La Organización de las Naciones Unidas (ONU), a través de su Grupo de Trabajo sobre los derechos de los campesinos en todo el mundo, publicó un estudio sobre las multas y penas de prisión que enfrentan muchos de ellos por la venta e intercambio de semillas campesinas. Según lo expuesto por los expertos designados por el Consejo de Derechos Humanos de la ONU, en África, América Latina, Europa y Asia, las leyes están diseñadas para los mercados industriales de semillas y no para los campesinos que buscan proteger su alimentación.
Las mujeres: las apuntadas
El trabajo publicado este miércoles 16 de septiembre marcó que las mujeres son las principales custodias de las semillas y resultan las afectadas por las normas, ya que son quienes adaptan, distribuyen entre la comunidad las variedades locales y protegen a sus familias mediante su cuidado. Con esto, el resultado se da en un impacto negativo en los ingresos, una disminución en la autonomía alimentaria y sanciones que van desde multas económicas hasta penas de prisión para las personas involucradas.
«Los sistemas tradicionales de semillas deberían celebrarse y no perseguirse judicialmente», escribieron en parte del trabajo de Naciones Unidas.
ONU alerta sobre persecución por semillas campesinas
La ONU publicó un documento sobre la creciente penalización de los agricultores que comercian con semillas campesinas. Afirmaron, gracias al trabajo de los expertos, que zonas específicas pueden enfrentar penas de hasta 15 años por intercambiar, vender y guardar semillas específicas.

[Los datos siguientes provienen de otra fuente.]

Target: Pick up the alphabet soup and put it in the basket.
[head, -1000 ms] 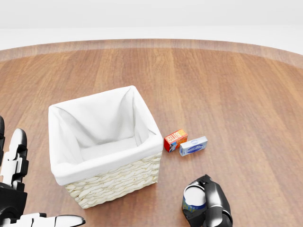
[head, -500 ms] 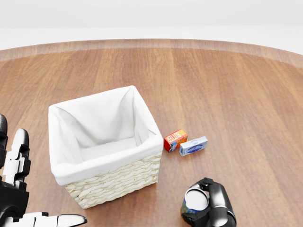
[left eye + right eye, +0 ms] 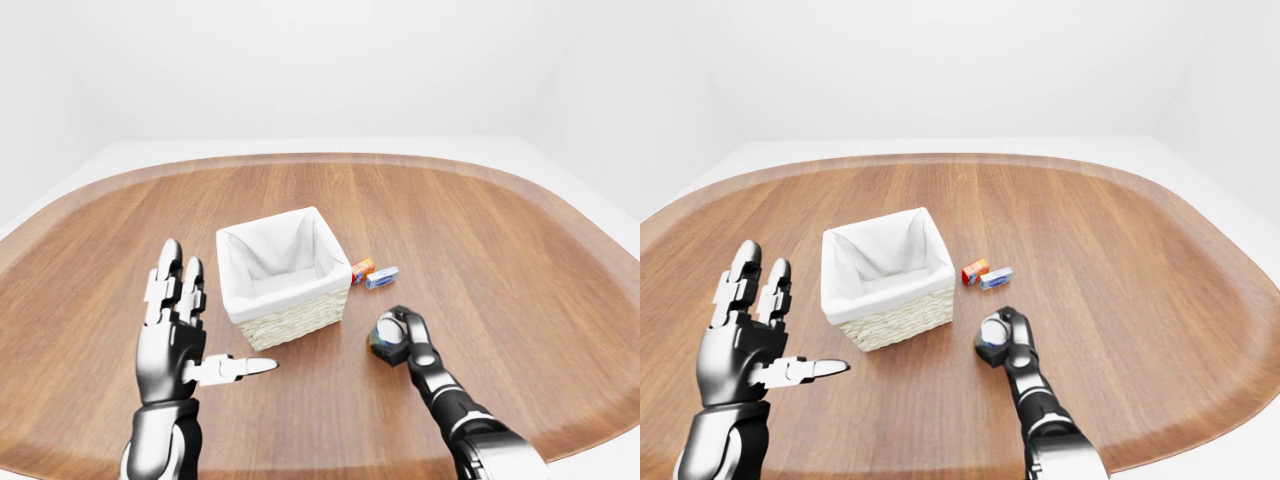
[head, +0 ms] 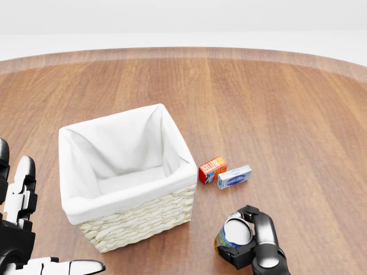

La alarma se activa debido a que casi todo el alimento del mundo proviene de los sistemas tradicionales de producción, ya que proveen entre el 70 % y el 90 % de la semilla utilizada en numerosos países de América Latina, Europa, Asia y África.
«Intercambiar, guardar y plantar semillas está entre las prácticas agrícolas más antiguas de la humanidad y es la razón por la que los cultivos aún resisten enfermedades, sequías e inundaciones», explicaron desde el Grupo de Trabajo de la ONU.
Respecto a la legislación que castiga a los campesinos, el informe señala que las leyes relacionadas con la protección de variedades vegetales van contra los pequeños productores que comercian semilla de una variedad protegida por una empresa, mientras que las normas de certificación permiten únicamente la venta o intercambio de semillas registradas bajo esos estándares. Estas condiciones van en contra de la naturaleza campesina, ya que muchas no cumplen con los estándares exigidos a las semillas industriales, y dejan a los agricultores en el terreno de las «semillas falsificadas».
Las tareas de persecución o vigilancia se endurecieron con el paso de los años, afirmaron desde la ONU, y se incorporaron herramientas como la propiedad intelectual, imágenes satelitales, drones y marcadores moleculares, que se suman a la línea de denuncia anónima por lo que consideran «actividad sospechosa» con las semillas.
El propio Grupo de Trabajo responsabiliza de estas tareas a Bayer, Corteva, BASF y Syngenta, ya que controlan más de la mitad de las ventas anuales valoradas en US$81 000 millones. «Las patentes sobre información genética digital permiten que estas compañías reclamen derechos sobre características de las plantas sin siquiera poseer la semilla», sumaron y piden que los estados sancionen la formación de monopolios.
Otras recomendaciones
Junto al pedido a los entes gubernamentales, el equipo de la ONU insta formalmente a que se incorpore el artículo 19 de la Declaración sobre los Derechos de los Campesinos a sus legislaciones nacionales y a eximir a los sistemas tradicionales de semillas de las normas del mercado industrial mundial, ya que las consideran como «base material de los derechos a la vida, la salud, la alimentación y un ambiente sano antes de ser artículos de comercio».